- Problem to work on:
Scan the records below for the line containing "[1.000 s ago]" and the line containing "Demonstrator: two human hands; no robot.". Copy both, plus every line between, exactly.

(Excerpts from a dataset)

★ ★ ★

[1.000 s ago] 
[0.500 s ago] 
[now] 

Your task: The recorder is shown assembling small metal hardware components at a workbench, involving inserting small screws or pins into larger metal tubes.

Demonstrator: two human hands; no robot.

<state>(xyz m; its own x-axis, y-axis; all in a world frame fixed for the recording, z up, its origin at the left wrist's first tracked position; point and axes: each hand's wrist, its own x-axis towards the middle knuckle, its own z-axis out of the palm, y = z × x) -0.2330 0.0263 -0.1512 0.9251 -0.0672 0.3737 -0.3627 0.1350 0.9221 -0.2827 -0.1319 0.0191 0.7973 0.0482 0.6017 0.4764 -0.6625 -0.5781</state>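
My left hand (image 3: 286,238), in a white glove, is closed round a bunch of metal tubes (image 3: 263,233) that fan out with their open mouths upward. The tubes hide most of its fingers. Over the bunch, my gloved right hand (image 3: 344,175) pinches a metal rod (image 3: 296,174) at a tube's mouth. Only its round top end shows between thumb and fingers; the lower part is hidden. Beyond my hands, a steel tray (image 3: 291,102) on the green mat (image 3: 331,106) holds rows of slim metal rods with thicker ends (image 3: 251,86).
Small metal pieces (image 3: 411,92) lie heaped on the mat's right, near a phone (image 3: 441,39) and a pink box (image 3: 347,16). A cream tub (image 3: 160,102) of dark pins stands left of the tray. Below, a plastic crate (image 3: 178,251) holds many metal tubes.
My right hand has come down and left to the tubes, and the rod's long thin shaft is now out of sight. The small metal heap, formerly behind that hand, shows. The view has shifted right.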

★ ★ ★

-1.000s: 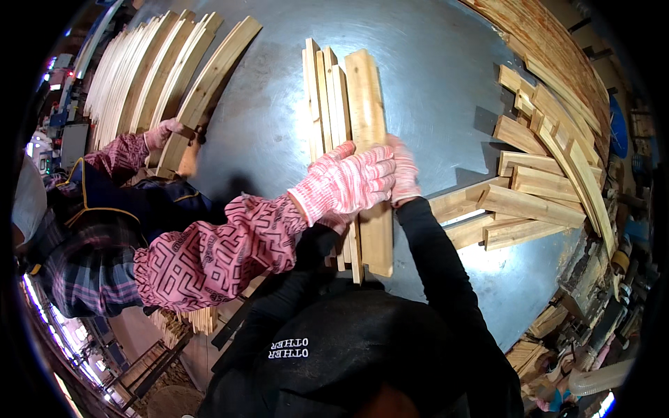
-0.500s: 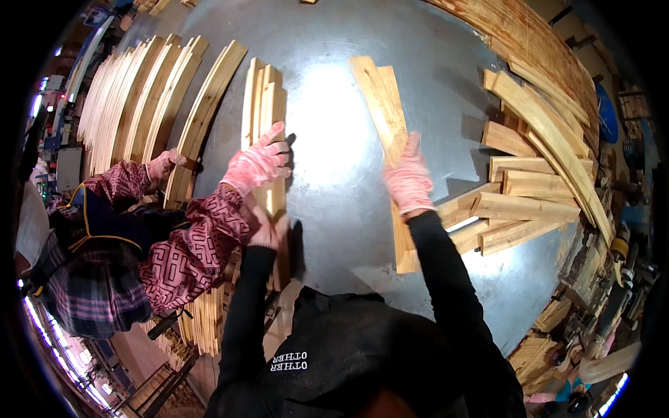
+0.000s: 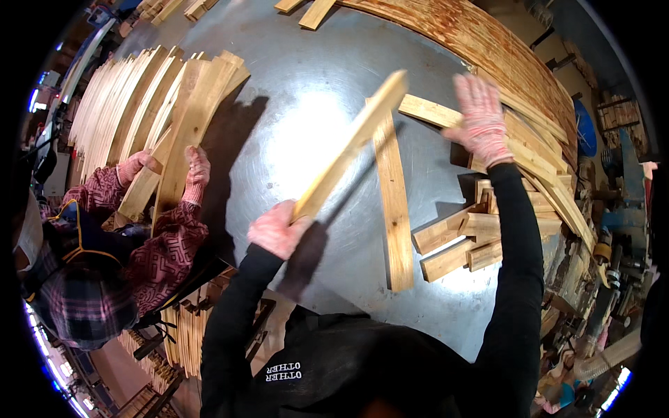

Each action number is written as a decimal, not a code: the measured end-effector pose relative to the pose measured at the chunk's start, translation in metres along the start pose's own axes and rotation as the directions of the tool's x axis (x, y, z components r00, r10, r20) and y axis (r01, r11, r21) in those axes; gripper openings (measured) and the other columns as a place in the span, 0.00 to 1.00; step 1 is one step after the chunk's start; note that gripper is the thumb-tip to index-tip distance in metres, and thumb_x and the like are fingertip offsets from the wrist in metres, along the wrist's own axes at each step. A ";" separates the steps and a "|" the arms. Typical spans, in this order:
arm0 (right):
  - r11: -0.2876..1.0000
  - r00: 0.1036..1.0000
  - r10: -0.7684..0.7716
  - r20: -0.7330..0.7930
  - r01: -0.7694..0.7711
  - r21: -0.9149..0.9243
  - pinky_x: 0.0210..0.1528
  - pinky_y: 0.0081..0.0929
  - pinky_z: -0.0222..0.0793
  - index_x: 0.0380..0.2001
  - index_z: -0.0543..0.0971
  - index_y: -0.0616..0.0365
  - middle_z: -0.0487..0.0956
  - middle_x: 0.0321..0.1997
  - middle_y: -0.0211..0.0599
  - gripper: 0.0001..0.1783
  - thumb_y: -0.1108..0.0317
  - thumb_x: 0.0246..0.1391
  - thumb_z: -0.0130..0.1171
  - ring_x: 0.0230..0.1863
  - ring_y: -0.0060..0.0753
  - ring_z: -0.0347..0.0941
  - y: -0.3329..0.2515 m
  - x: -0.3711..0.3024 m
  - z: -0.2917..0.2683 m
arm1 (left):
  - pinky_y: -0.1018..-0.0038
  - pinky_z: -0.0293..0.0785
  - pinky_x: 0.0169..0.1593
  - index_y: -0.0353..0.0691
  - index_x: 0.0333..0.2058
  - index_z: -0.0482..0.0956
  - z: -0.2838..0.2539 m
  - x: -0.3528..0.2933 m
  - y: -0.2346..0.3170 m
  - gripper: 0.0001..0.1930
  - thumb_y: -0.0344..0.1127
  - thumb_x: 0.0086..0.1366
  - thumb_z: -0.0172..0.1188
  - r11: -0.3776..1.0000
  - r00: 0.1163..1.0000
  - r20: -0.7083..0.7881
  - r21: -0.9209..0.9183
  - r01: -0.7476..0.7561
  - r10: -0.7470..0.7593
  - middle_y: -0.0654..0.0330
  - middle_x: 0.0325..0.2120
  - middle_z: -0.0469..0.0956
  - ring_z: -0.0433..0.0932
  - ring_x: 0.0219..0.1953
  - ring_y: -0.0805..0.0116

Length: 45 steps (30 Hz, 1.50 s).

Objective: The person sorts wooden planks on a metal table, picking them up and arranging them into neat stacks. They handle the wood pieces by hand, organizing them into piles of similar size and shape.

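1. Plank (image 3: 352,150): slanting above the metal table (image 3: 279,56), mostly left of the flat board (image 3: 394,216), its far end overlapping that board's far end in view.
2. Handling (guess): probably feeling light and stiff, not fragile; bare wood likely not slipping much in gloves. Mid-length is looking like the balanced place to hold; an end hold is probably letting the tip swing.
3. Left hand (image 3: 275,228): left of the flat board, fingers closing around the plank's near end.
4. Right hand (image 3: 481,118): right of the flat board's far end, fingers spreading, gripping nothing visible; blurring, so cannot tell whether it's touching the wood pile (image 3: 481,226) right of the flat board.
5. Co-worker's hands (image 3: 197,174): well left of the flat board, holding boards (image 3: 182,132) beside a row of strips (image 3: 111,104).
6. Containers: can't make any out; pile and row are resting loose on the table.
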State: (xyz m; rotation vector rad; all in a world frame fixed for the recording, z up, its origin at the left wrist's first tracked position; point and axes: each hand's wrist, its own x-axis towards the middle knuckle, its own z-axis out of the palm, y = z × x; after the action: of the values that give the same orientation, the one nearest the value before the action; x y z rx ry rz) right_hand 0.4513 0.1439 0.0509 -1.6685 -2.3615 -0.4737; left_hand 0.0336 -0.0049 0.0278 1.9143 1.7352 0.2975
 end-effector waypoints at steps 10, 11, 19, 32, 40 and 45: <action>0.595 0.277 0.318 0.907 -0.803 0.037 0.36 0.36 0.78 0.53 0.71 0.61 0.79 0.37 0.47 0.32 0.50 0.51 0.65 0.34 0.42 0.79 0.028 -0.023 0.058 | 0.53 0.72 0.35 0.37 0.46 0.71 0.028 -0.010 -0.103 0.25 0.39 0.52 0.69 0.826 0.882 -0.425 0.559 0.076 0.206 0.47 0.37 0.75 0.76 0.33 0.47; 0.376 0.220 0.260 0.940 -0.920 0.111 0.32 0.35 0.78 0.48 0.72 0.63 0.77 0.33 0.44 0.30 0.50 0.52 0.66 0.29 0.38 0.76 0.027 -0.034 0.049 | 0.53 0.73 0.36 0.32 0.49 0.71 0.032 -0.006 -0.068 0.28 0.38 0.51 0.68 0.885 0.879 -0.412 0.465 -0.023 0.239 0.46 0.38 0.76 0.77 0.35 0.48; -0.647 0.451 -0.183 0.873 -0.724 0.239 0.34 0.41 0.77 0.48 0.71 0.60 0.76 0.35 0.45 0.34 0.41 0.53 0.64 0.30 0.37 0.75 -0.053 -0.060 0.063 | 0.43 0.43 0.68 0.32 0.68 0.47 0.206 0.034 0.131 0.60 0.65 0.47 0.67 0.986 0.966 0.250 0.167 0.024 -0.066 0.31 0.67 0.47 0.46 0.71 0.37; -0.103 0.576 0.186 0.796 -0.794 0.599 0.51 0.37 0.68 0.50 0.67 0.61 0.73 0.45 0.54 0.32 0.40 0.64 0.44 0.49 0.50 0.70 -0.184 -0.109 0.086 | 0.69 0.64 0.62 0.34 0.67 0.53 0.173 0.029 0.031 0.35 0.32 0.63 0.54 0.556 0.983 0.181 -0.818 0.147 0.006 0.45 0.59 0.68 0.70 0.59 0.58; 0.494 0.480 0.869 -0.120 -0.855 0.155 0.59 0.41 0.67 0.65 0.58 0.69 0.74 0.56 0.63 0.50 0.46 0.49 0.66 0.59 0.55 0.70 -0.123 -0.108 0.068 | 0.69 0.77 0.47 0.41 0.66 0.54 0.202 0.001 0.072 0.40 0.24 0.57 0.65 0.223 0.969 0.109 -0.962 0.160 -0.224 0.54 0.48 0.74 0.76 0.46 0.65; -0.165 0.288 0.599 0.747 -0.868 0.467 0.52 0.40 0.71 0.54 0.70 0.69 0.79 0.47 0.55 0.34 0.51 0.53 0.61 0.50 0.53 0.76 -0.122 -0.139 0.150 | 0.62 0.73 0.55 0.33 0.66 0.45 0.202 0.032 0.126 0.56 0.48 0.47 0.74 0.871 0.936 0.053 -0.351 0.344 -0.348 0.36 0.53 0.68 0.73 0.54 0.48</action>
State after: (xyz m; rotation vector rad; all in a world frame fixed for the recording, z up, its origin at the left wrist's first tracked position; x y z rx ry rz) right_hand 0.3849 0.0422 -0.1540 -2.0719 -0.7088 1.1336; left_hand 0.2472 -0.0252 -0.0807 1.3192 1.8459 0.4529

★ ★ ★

- Result:
[1.000 s ago] 
[0.500 s ago] 
[now] 

Your task: The recorder is shown assembling small metal hardware components at a workbench, involving inserting small screws or pins into larger metal tubes.

Demonstrator: two human hands; no robot.

The given answer completes the exercise.